My friend William Watson recommended the “Just Watch” app not that long ago as a way to find out what is streaming where. Since I am trying to knock most of the movies off the Pop Chart Lab’s Fill-in Filmography, I figured something like that could come in handy. It’s actually pretty cool. Tell the app what streaming services you subscribe to, and it will tell you were you can watch whatever TV shows and movies you ask it about. Or, at least, that’s the theory. On a whim, I asked it about I Was a Teenage Werewolf. Nothing came up. Like, at all. The title was not in the app’s catalog or something. There were plenty of similarly titled works or part of the title, but not this somewhat well-known cult sort of horror movie with a goofy title remembered as an early role for TV star Michael Landon.

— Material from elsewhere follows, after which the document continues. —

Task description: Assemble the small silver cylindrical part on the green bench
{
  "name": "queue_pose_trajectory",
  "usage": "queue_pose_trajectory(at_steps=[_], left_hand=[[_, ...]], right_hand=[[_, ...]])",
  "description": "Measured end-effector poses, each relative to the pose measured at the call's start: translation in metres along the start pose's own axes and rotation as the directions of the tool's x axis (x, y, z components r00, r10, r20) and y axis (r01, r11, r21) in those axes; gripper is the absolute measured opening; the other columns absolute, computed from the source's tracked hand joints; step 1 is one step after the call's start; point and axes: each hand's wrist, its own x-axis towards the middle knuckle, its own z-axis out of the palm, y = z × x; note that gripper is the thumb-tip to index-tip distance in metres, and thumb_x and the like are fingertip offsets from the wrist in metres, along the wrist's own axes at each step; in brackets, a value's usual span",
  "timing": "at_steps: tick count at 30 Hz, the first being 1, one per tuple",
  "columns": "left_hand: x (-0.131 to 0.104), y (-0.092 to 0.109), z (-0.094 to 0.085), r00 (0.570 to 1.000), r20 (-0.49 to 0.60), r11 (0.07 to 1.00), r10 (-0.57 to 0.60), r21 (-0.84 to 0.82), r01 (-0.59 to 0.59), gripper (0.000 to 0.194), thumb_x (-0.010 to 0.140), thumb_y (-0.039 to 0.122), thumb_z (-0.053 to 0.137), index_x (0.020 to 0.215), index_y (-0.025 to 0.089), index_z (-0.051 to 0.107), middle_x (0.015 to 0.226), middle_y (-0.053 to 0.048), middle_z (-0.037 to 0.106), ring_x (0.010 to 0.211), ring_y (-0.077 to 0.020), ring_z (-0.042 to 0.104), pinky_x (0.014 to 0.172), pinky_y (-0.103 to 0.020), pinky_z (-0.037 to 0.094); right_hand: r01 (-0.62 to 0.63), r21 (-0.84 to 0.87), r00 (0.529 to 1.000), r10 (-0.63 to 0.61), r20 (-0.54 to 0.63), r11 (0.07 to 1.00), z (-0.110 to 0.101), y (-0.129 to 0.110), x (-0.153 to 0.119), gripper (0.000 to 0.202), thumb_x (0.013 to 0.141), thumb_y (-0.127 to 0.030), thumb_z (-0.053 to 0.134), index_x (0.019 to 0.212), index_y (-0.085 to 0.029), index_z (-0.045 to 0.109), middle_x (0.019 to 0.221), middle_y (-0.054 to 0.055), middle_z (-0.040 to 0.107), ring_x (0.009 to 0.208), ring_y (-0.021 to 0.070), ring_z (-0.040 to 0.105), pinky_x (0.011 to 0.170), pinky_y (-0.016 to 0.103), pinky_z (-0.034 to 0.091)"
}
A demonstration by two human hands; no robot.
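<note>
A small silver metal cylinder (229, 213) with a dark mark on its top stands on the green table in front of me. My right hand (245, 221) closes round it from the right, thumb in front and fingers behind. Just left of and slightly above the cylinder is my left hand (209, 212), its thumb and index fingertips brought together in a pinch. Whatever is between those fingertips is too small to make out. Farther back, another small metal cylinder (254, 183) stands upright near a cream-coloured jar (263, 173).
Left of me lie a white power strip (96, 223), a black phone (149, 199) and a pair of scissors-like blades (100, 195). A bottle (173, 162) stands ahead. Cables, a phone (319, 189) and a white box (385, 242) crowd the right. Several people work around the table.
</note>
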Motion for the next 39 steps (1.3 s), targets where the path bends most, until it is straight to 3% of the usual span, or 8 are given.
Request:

Then I checked YouTube on another whim and found out someone had uploaded the whole movie for “educational purposes”. It was only a little over an hour, so why not?
Tony Rivers (Landon) is a troubled young man. With something of a hair trigger, he keeps getting into fights at school over the slightest of provocations. His father (Malcolm Atterbury) seems like a caring man, but he also has to work long shifts, and as a widower, just plain can’t be there for his son. Tony does have a loving girlfriend in the form of Arlene (Yvonne Lime), but her parents disapprove of Tony. On a recommendation from a cop, Tony goes to see hypnotherapist Dr. Brandon (Whit Bissell), a man who secretly has a plan to use Tony as some sort of experimental subject. Brandon believes humanity was somehow superior in ages long since past when people were often able to transform into half-animal werewolves. Tony is the right subject to prove it. As such, Tony has no idea his sessions are there to force his transformation into a snarling beast. It’s only a matter of time before he kills someone.
That is basically this movie, and it is the most basic and formulaic of 50s horror films. Brandon is a scientist convinced he’s right to transform a man into a wolf for some reason because he and he alone feels that makes the transformed person a superior person. Why? Who knows? His spineless assistant Dr. Wagner (Joseph Mell) can only verbally say again and again that this is a bad idea, but he doesn’t actually do anything about it. Meanwhile, even as Tony’s life seems to be improving in small ways, he knows something is wrong, especially after the first victim turns up in the woods. It’s a werewolf movie, so it’s good odds Tony will be a tragic victim at the end of this as well. He doesn’t want to kill anyone. It’s just the beast inside of him has other ideas.
Really, this was a stock 50s horror movie. The acting was fine but nothing special. The monster make-up is somewhat cool and distinctive, but the werewolf doesn’t appear until the movie is more than half over. The body count is fairly small all things being equal. The biggest action sequence is probably werewolf Tony fighting an angry German shepherd. The first half features a at-the-time new rock song and a dance sequence to go with it. The movie does take its time to get to know Tony, and Landon actually does a good job with it, but outside of the title, I don’t think this is a particularly memorable movie.
Now, Landon is best known for more family-friendly TV work with roles in Bonanzo, Little House of the Prairie, and Highway to Heaven. It is nice to see an actor do something outside of his perceived wheelhouse, but this is more of a case where Landon started here and hadn’t established himself as much, so this is more of a case where he took whatever roles he could. He’s not bad, but I don’t think this is the sort of movie that anyone could watch and anticipate the lead actor would go on to greater stardom on the small screen. It’s nothing terrible, but it’s nothing all that great either.